A leader with the mind of Christ is both full and empty. Fullness is represented by the expectation that a vibrant witness of personal regeneration along with evidence of growth in grace, fruits of the Spirit, and the gift of love are prerequisites for Christ-centered leadership.
But then fullness gives ways to emptiness when we encounter Philippians 2:5 (KJV): “Let this mind be in you, which was also in Christ Jesus.” Immediately, we get the shocking truth that He who was equal with God voluntarily made Himself empty to serve and lead us (Philippians 2:6–8). This is not the message we want to hear.

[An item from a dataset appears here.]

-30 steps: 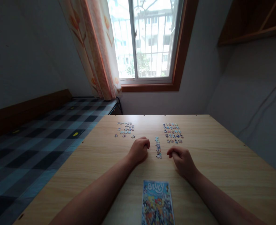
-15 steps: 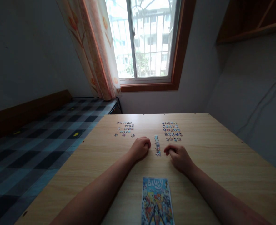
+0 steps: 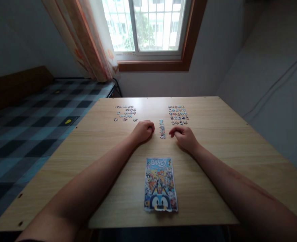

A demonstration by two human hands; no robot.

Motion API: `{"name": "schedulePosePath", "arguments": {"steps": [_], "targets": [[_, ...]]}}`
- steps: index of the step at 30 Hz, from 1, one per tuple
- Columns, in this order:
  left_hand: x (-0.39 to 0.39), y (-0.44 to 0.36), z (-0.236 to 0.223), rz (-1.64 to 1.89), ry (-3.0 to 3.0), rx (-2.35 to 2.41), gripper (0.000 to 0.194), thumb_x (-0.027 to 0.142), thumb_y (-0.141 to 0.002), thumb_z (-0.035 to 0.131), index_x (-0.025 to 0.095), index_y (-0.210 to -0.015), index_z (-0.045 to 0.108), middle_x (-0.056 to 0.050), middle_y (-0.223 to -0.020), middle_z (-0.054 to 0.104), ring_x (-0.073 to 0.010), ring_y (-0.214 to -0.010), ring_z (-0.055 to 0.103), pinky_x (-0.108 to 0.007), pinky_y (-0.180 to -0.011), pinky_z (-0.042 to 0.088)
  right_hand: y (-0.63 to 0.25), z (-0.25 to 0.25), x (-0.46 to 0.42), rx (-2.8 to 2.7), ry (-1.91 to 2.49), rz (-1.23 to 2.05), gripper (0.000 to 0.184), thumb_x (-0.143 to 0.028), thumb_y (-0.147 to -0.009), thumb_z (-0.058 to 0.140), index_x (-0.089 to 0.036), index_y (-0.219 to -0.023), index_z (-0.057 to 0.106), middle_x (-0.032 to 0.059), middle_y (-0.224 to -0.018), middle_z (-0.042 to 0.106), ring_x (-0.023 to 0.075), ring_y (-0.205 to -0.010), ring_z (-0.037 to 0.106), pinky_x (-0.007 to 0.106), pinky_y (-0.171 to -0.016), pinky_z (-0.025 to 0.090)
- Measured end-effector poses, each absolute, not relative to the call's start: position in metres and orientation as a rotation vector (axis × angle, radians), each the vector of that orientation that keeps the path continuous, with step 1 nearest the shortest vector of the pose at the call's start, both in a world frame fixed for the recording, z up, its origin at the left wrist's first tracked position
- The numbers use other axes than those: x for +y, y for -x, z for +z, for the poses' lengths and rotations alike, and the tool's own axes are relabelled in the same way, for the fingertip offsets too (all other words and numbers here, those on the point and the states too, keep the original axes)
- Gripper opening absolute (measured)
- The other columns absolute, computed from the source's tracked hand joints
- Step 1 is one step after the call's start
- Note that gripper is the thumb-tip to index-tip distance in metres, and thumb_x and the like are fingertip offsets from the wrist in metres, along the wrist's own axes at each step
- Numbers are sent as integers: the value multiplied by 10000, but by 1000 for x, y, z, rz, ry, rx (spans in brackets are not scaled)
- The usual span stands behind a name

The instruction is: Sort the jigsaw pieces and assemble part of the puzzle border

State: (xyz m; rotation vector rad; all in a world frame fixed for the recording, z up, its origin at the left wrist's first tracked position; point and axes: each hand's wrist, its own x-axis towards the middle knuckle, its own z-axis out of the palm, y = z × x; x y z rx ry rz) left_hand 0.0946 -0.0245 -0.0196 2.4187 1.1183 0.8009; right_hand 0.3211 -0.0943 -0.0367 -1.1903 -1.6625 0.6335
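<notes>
My left hand [image 3: 143,130] rests on the wooden table [image 3: 226,134] as a loose fist, just left of a short joined strip of puzzle pieces [image 3: 161,129]. My right hand [image 3: 183,137] lies curled on the table just right of that strip, fingers closed; I see nothing in either hand. A group of loose puzzle pieces [image 3: 125,113] lies further back on the left, and a denser group [image 3: 178,115] further back on the right. A colourful puzzle picture packet [image 3: 160,184] lies flat near the front edge between my forearms.
A bed with a blue and black checked cover [image 3: 32,127] runs along the table's left side. Behind the table are a window [image 3: 148,27] with a wooden frame and a patterned curtain [image 3: 87,43]. A grey wall [image 3: 276,84] is close on the right.
The view has tilted down, so more of the table's front edge and the whole packet now show. Both hands stay in place beside the strip.
</notes>
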Motion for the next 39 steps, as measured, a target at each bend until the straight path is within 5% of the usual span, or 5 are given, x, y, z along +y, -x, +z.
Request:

To be a Christian leader, we are told to get a bold vision, fire it with passion, find our strengths, delegate our weaknesses, and take charge. The mind of Christ asks the opposite. If we are to lead with the mind of Christ, all of our claims for character and competence, calling and consecration must be emptied of self-interest. As Michael Cosby reminds in “The Spirituality of the Beatitudes”: “The kingdom of God can only be received with open hands.”

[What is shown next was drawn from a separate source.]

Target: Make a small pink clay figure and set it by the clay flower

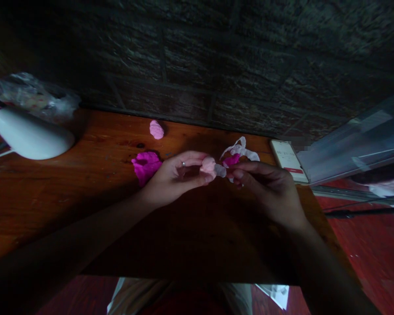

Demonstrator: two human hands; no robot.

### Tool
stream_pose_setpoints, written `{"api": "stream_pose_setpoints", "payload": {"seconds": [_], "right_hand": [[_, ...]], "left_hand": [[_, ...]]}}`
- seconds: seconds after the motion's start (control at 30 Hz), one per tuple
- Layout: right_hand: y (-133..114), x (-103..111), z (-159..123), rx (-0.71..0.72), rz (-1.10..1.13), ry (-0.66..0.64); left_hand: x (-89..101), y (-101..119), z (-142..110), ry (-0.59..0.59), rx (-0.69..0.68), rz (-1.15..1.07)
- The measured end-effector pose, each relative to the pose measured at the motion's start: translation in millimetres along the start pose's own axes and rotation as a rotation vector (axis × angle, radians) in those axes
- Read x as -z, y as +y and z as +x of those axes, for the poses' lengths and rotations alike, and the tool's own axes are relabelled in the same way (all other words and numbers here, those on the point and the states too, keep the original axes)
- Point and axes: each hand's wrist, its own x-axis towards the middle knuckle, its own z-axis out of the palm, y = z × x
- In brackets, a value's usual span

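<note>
Between the thumb and fingers of my left hand (pixel 174 177) is a soft-looking pale pink lump (pixel 208 168). A thin, whitish, see-through piece (pixel 220 170) spans the short gap from the lump to my right hand (pixel 271 186), whose thumb and forefinger are pinched at its end. Just behind the right fingertips are a small magenta piece (pixel 231 160) and a crumpled whitish strip (pixel 246 152). A crumpled magenta piece (pixel 146 167) lies on the table beside my left wrist. Farther back sits another pink lump (pixel 156 129), touched by neither hand.
The wooden table (pixel 68 192) ends at a dark brick wall (pixel 190 57). A white lamp-like object (pixel 36 133) and a clear plastic bag (pixel 49 98) stand at the left. A lit phone (pixel 289 161) lies at the right, beside a clear panel (pixel 354 135).
</note>
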Motion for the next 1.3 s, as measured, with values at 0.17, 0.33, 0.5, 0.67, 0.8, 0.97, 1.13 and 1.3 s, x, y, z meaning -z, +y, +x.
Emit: {"api": "stream_pose_setpoints", "payload": {"seconds": [0.17,0.33,0.5,0.67,0.8,0.97,1.13,1.3], "right_hand": [[-1,-2,0,-0.023,0.036,0.025],[-1,-1,0,-0.025,0.009,0.017],[-2,-3,-1,0.032,-0.037,0.024],[-1,-5,-1,0.063,-0.071,0.06],[-2,-7,-3,0.061,-0.049,0.129],[-2,-7,-3,0.065,-0.089,0.092],[-3,-6,-3,0.114,-0.125,-0.002],[-3,-11,-5,0.36,-0.432,-0.006]], "left_hand": [[-0.1,1,-1,0.004,-0.047,0.075],[0.2,-2,-1,-0.006,-0.072,0.077],[-0.1,-4,0,-0.015,-0.096,0.068],[-1.2,-5,-1,-0.01,-0.125,0.103],[-3.0,-7,-3,-0.021,-0.145,0.123],[-4.2,-7,-4,-0.011,-0.124,0.142],[-3.8,-5,-4,-0.018,-0.145,0.18],[-4.5,-7,-6,-0.012,-0.14,0.228]]}}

E. Stanley Jones answered the call of Christ by preparing a detailed list of his plans to do the will of God. In prayer, he presented his plan and asked God’s blessing on it. The Master answered tenderly, “Son, that’s not what I want.” Handing back a blank sheet, God said, “Just sign your name at the bottom. I’ll fill in the rest.”
To lead with the mind of Christ, we too must begin by giving God a blank sheet with our signature at the bottom and letting Him fill in the rest.
This is a condensed excerpt of “Christ-Centered Leadership: The Incarnational Difference” by David L. McKenna.
 Where am I tempted to self-interest in my gifts for leadership?
 What must I give up to do the full will of God?